WHAT IS BEING ASKED →
Wherever a line of the listing holds the string "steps", copy that line.

AVAILABLE DATA →
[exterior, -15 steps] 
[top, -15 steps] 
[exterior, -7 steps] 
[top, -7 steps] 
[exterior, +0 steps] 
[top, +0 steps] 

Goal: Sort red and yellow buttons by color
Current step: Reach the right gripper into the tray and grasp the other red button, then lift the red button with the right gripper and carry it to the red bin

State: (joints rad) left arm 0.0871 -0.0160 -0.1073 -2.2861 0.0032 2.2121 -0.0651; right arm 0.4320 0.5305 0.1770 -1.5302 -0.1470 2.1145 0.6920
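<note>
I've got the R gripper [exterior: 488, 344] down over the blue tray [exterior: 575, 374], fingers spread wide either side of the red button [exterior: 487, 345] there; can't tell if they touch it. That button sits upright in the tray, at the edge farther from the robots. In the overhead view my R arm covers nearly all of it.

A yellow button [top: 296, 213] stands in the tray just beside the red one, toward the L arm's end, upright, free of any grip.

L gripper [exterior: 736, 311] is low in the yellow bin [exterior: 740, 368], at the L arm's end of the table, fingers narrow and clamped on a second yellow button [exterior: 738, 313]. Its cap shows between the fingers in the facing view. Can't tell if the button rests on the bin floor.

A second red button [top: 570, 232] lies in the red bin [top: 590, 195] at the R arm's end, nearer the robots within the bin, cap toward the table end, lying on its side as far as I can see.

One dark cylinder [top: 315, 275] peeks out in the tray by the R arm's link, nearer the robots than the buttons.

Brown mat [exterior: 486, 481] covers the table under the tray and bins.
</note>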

ANSWER BELOW →
[exterior, -15 steps] 
[top, -15 steps] 
[exterior, -7 steps] 
[top, -7 steps] 
[exterior, +0 steps] 
[top, +0 steps] 

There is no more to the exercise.